Project

General

Profile

Actions

Bug #877

closed

[win32] Ruby Standard Library (maybe smth else): Wrong Encoding in Files, Directories and Environment Variables

Added by eveel (Dmitry A. Ustalov) over 15 years ago. Updated almost 13 years ago.

Status:
Rejected
Target version:
ruby -v:
-
[ruby-core:20557]

Description

=begin
I am from Russia, and my system language is set to Russian.

When I tried to create a directory via Dir.mkdir method:

irb(main):002:0> Dir.mkdir "c:/ruby/проверка"
=> 0

Word "проверка" means "test" in Russian.

Directory name appears in wrong charset (details at the
screenshot).

irb(main):003:0> File.exists? "c:/ruby/проверка"
=> true

This is a root of many problems, for example, when program
tries to create a directory in %USERPROFILE%/Application Data, see:

Microsoft Windows XP [Версия 5.1.2600]
(С) Корпорация Майкрософт, 1985-2001.

C:\Documents and Settings\Администратор>irb
irb(main):001:0> $KCODE = 'utf8'
=> "utf8"
irb(main):002:0> ENV['userprofile']
=> "C:\Documents and Settings\\200\244\254\250\255\250стр\240тор"
irb(main):003:0> $KCODE = ''
=> ""
irb(main):004:0> ENV['userprofile']
=> "C:\Documents and Settings\\200\244\254\250\255\250\341\342\340\240\342\256
\340"
irb(main):005:0> File.exists?
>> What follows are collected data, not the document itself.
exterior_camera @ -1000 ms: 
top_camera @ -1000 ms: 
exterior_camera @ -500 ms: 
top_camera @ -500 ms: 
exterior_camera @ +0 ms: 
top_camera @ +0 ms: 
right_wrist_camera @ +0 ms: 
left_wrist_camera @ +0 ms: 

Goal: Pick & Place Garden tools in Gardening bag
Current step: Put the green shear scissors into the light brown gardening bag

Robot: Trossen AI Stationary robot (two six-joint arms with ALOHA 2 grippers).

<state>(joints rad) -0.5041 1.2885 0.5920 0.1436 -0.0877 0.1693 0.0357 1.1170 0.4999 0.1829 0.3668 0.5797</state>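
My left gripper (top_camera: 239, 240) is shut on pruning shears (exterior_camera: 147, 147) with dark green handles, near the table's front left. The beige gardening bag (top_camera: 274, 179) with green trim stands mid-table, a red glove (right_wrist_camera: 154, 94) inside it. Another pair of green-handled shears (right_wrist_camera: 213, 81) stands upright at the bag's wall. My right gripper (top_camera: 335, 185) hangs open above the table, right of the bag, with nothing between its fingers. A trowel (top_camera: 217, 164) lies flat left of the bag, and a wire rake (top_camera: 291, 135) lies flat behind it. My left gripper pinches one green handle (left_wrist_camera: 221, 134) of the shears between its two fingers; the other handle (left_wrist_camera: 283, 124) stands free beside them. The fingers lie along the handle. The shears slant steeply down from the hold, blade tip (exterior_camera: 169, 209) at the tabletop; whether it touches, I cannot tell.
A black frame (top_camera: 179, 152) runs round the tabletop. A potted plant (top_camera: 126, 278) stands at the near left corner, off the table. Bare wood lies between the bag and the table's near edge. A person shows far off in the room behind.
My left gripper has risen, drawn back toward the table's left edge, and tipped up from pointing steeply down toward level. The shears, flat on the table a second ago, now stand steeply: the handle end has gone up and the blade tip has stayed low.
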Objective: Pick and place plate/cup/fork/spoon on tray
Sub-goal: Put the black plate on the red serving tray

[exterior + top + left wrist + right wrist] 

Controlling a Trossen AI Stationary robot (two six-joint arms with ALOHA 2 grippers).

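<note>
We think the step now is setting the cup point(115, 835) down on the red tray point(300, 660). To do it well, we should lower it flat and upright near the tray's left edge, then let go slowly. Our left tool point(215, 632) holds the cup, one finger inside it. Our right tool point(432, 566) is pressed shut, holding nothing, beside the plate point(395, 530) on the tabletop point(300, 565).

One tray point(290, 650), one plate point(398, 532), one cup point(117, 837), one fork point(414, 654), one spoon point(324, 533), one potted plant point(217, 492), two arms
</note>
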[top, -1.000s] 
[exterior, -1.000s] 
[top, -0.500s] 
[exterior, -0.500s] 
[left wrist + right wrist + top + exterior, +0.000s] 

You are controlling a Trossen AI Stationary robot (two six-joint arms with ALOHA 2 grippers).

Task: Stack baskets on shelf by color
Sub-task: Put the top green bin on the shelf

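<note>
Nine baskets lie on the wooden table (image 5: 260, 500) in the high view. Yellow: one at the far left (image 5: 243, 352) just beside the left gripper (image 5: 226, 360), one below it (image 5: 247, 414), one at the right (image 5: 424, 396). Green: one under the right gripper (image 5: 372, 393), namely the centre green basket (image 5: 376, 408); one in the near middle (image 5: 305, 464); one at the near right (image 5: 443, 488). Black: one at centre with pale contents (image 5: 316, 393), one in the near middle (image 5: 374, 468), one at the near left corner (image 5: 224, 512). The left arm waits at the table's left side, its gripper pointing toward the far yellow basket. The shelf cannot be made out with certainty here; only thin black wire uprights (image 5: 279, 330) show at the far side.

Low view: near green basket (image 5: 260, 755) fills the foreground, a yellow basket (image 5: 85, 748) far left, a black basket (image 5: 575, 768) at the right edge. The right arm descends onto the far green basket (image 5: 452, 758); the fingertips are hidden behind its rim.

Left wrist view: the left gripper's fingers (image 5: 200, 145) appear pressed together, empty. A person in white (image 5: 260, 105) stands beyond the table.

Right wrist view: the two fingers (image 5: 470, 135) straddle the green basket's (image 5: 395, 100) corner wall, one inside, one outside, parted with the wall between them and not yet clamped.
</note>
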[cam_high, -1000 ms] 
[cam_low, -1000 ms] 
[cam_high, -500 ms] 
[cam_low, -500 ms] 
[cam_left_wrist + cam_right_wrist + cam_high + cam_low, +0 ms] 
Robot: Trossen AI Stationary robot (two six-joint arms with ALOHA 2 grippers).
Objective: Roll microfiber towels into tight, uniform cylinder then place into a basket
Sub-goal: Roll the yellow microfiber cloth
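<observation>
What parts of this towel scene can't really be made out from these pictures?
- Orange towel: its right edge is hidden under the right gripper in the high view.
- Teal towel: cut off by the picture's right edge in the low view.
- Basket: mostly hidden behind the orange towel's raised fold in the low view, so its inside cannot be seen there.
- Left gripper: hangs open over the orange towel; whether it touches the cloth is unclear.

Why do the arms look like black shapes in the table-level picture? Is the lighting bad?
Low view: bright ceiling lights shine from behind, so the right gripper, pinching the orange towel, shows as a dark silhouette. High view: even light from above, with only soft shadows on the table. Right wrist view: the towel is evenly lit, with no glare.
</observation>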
ENV['userprofile']
=> false

Word "Администратор" means "Administrator" in Russian.

Microsoft Windows XP [Version 5.1.2600].

C:>ruby -v
ruby 1.8.6 (2007-09-24 patchlevel 111) [i386-mswin32]

Ruby is installed from http://rubyinstaller.rubyforge.org/ .
=end


Files

ruby.png (103 KB) ruby.png screenshot eveel (Dmitry A. Ustalov), 12/15/2008 07:10 AM
multibyte-cant-help.png (42.5 KB) multibyte-cant-help.png another screenshot eveel (Dmitry A. Ustalov), 12/18/2008 10:18 PM
cucumber-method-is-also-wrong.png (5.28 KB) cucumber-method-is-also-wrong.png another wrong method eveel (Dmitry A. Ustalov), 12/20/2008 11:46 PM
Actions #1

Updated by luislavena (Luis Lavena) over 15 years ago

=begin
I noticed issues with other things, like puts, print and such.

Most of the File and IO functions for Windows are ANSI, not Wide, which limits the options to process properly paths, filenames and even output of strings using UTF/Unicode characters.

Also, the console page affects ruby. By default is 437, but 1252 is needed to get accented strings to work.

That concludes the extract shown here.